■ **Exercise description**
Give back an exact copy of the lines from the start of the material through the line bearing "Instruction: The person". Include both ends and nothing else.
___ Stored data ___
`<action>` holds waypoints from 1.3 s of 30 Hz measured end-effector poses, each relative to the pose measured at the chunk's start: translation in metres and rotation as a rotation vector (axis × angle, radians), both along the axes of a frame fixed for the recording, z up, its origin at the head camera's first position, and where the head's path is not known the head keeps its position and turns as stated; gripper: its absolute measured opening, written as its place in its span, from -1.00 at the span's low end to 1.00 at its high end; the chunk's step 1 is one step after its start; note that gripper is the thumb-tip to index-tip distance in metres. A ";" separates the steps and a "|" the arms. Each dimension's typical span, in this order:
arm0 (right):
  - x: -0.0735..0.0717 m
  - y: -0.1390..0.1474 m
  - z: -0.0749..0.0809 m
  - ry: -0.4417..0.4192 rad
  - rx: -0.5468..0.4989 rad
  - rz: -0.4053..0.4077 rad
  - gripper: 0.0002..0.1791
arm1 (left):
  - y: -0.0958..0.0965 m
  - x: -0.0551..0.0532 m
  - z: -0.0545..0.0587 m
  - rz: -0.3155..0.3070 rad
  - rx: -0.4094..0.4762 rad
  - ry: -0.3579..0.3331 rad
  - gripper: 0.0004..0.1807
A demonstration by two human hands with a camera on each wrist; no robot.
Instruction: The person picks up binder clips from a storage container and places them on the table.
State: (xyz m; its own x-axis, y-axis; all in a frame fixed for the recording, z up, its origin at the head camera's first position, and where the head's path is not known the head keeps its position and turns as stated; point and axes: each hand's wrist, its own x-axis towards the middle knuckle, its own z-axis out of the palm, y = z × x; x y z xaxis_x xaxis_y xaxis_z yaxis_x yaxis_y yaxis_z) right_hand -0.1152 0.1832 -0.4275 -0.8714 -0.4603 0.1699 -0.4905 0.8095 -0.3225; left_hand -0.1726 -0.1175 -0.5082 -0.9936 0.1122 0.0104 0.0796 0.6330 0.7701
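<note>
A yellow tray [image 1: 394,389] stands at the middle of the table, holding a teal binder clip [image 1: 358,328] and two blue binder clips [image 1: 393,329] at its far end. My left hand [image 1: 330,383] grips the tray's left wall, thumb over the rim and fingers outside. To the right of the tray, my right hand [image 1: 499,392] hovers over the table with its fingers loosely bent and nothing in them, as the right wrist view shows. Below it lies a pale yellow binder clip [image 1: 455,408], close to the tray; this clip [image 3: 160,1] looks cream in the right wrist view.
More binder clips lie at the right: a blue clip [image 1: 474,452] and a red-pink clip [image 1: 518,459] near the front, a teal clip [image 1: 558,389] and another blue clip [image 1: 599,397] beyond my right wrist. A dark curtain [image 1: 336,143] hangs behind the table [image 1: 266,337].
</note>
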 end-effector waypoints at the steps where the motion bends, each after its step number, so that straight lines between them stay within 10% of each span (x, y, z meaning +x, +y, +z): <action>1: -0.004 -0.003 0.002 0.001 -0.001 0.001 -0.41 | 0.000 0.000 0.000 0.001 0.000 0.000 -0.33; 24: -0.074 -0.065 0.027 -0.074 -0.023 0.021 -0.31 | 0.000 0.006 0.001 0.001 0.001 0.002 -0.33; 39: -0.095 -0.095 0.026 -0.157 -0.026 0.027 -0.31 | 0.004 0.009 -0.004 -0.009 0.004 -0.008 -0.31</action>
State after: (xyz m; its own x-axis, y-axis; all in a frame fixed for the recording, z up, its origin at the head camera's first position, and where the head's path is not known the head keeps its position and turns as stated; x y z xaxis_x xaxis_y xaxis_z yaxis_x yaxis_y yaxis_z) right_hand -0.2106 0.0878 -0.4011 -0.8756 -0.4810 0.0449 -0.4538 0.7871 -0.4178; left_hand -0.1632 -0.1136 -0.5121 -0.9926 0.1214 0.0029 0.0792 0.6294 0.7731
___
■ **Answer for the task**
`<action>` holds waypoints from 1.3 s of 30 Hz measured end-effector poses, each relative to the pose measured at the chunk's start: translation in metres and rotation as a rotation vector (axis × angle, radians), both along the axes of a frame fixed for the recording, z up, its origin at the head camera's first position, and where the head's path is not known the head keeps its position and turns as stated; gripper: its absolute measured opening, written as its place in its span, from -1.00 at the span's low end to 1.00 at its high end; the chunk's step 1 is one step after its start; note that gripper is the thumb-tip to index-tip distance in metres. A ";" separates the steps and a "|" the arms. Each dimension's typical span, in this order:
arm0 (right):
  - x: -0.0735..0.0717 m
  - y: -0.1390..0.1474 m
  - z: -0.0749..0.0809 m
  - ry: -0.4417..0.4192 rad
  - rx: -0.5468..0.4989 rad
  - rz: -0.4053..0.4077 rad
  - gripper: 0.0002..0.1791
arm1 (left):
  - y: -0.0958..0.0965 m
  - x: -0.0551..0.0532 m
  - z: -0.0545..0.0587 m
  - rz: -0.3155..0.3070 rad
  - rx: -0.4094..0.4762 rad
  - ry: -0.3579..0.3331 rad
  - gripper: 0.0004..0.1807
A demonstration by two human hands with a camera on each wrist; no robot.
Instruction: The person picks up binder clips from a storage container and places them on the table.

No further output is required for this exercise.